### Data
··········

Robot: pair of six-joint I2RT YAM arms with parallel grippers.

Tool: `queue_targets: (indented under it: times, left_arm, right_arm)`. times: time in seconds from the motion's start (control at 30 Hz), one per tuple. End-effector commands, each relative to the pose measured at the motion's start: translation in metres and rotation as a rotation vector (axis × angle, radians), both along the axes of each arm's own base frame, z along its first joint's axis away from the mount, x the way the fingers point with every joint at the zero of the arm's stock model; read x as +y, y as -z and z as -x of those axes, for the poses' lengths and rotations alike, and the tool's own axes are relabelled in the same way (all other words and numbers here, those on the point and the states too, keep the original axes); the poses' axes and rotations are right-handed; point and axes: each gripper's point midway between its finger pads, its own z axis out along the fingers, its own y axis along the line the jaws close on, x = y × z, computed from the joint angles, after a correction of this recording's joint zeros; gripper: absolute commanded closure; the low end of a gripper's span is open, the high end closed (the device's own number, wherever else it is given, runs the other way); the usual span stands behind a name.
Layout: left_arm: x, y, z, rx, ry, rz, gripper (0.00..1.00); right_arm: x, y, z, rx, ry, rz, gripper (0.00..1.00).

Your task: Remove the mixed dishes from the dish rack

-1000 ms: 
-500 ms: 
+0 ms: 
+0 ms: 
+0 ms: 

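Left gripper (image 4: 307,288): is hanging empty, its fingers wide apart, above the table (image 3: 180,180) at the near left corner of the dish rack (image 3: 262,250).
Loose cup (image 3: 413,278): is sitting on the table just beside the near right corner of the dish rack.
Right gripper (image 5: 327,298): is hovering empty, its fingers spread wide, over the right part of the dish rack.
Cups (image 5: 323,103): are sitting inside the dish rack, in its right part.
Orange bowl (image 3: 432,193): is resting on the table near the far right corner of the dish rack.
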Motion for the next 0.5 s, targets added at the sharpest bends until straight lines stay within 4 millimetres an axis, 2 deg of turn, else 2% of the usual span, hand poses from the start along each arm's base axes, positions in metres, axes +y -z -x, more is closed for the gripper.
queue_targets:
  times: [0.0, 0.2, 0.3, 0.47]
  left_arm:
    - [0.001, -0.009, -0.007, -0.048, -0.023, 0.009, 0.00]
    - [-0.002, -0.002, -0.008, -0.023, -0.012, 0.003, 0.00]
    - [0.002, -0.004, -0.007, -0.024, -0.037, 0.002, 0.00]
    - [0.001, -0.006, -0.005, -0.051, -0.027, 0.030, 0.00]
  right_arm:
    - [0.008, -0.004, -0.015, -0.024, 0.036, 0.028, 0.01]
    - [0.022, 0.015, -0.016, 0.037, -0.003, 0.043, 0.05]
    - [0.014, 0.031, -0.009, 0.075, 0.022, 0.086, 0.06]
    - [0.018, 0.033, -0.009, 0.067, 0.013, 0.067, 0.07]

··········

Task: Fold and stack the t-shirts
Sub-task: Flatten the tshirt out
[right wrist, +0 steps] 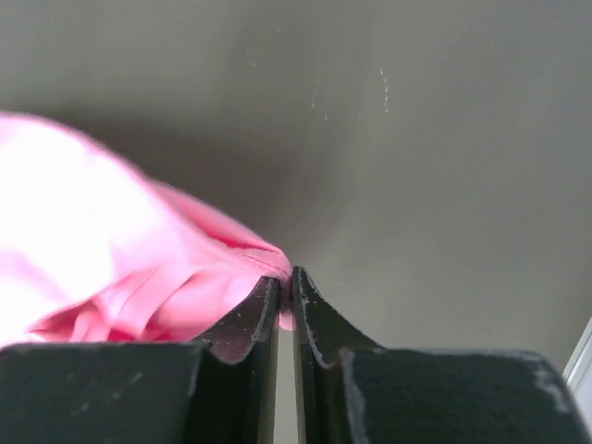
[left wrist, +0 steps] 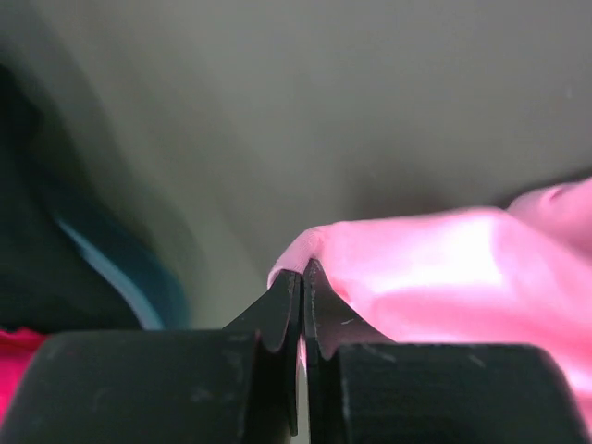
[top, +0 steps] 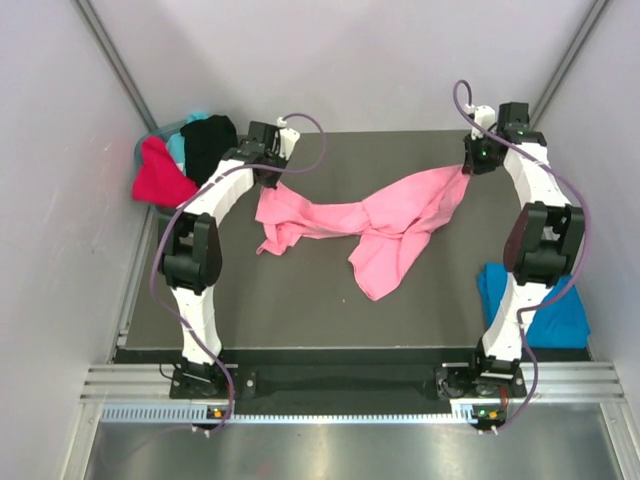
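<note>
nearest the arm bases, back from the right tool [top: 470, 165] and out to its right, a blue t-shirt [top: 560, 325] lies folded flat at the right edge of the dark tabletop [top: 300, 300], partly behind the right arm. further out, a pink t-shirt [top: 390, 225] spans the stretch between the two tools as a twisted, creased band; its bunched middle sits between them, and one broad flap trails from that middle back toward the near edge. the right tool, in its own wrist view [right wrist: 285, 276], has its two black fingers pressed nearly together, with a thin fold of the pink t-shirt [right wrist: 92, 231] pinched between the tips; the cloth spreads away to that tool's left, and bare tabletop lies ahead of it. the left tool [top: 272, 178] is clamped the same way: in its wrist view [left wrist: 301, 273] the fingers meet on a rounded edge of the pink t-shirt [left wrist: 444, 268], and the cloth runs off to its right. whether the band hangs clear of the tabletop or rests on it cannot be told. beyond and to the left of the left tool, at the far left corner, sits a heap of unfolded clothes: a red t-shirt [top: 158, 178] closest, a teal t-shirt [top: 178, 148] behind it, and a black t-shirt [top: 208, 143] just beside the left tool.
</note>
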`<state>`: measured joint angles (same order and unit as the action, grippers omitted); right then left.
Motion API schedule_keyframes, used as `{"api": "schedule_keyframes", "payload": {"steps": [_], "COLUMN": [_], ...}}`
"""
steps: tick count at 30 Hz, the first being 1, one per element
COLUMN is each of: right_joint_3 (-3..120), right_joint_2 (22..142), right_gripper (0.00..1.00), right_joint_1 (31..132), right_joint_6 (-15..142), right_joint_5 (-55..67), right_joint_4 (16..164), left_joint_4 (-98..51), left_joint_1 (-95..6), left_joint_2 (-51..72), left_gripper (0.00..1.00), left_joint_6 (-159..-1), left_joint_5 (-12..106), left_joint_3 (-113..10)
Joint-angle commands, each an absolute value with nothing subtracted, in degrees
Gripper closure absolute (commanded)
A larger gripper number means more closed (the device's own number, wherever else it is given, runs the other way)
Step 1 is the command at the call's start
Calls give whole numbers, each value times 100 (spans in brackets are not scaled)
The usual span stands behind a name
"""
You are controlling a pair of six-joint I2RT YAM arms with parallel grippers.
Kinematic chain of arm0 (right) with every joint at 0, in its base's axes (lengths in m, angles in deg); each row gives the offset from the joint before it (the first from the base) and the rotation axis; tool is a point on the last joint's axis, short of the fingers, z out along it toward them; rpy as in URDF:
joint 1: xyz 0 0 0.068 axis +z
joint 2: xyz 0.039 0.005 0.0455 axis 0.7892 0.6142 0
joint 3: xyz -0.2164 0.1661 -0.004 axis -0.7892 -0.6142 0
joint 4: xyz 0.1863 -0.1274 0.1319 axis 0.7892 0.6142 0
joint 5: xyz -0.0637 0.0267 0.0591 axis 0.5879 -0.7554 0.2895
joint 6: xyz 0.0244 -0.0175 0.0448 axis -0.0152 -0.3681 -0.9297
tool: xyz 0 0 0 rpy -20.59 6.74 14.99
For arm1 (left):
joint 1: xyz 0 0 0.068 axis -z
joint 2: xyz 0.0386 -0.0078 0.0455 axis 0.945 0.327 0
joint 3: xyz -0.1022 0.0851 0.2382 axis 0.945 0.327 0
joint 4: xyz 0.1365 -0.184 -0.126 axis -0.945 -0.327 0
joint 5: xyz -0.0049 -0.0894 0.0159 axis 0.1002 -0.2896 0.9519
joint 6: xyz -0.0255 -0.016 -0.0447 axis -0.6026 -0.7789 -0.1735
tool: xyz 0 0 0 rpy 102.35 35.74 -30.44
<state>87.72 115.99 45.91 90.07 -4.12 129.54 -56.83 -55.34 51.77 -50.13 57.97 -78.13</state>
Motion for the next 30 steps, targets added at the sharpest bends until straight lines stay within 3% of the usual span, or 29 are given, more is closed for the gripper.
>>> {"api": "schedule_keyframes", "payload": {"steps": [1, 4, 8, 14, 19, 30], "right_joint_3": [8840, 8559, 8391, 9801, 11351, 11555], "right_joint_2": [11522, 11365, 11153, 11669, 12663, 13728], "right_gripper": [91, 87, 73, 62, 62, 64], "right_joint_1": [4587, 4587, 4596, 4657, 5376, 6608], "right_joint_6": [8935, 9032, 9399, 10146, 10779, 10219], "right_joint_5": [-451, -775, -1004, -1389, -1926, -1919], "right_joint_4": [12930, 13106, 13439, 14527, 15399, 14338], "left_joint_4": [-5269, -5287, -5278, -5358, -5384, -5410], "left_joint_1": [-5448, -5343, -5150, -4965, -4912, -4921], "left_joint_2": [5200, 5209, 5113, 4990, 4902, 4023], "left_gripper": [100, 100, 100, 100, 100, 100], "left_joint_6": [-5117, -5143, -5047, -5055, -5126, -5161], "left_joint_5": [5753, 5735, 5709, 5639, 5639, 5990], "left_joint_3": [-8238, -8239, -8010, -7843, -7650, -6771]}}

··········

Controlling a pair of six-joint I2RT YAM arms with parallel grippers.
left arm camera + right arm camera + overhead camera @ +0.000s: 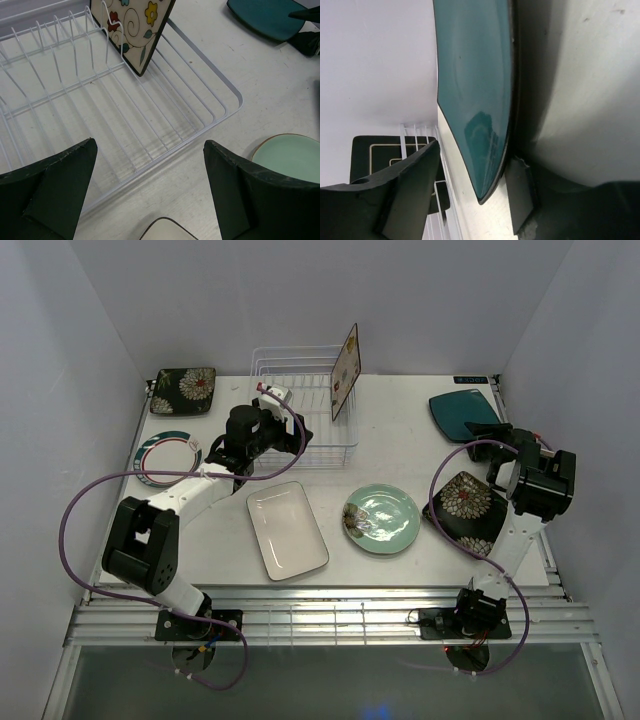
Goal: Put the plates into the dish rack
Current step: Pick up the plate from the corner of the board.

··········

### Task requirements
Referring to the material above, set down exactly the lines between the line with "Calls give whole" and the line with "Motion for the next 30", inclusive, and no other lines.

### Finished exercise
Calls give whole numbers, each value times 100 (spans in brackets are not scaled)
The usual span stands behind a name
"""
You are controlling a pair of six-joint I2RT YAM arms with parallel grippers.
Kinematic chain of arm0 (right) with every joint at 0, in its base's axes (lengths in m, angles in deg); each row gives the offset from the joint before it (the first from the base) and the rotation axis; tool is a point on the last joint's axis, short of the fingers, z out along it toward them; rpy as in URDF:
joint 1: xyz 0 0 0.068 axis +z
joint 2: xyz 0.039 0.005 0.0455 axis 0.7892 0.6142 0
joint 3: xyz -0.2164 0.1661 -0.004 axis -0.7892 -0.6142 0
joint 4: xyz 0.1863 -0.1274 0.1319 axis 0.7892 0.6142 0
joint 5: xyz -0.0637 0.0267 0.0591 axis 0.5879 -0.7554 0.2895
joint 6: xyz 0.0244 -0.0175 0.0448 axis -0.0152 -0.3681 -0.9297
tool: xyz 0 0 0 rpy -20.59 6.74 14.99
For arm1 (left):
joint 1: xyz 0 0 0.068 axis -z
joint 2: xyz 0.0386 -0.0078 0.0455 axis 0.945 0.327 0
joint 3: xyz -0.1022 0.0851 0.2382 axis 0.945 0.327 0
joint 4: xyz 0.1365 -0.184 -0.126 axis -0.945 -0.327 0
joint 5: xyz -0.0049 -0.0894 0.0159 axis 0.1002 -0.2896 0.9519
joint 6: xyz -0.0255 -0.016 -0.0447 axis -0.6026 -0.7789 -0.1735
tool: xyz 0 0 0 rpy 102.35 35.74 -30.44
<state>87.72 115.99 45.91 90.07 -4.12 129.54 -56.83 -55.34 51.77 -50.13 57.97 -78.13</state>
Motion for the next 30 steps, targets added at the sharpest bends until straight lines stay within 3% of the usual span, or 29 are given, more is closed for the gripper.

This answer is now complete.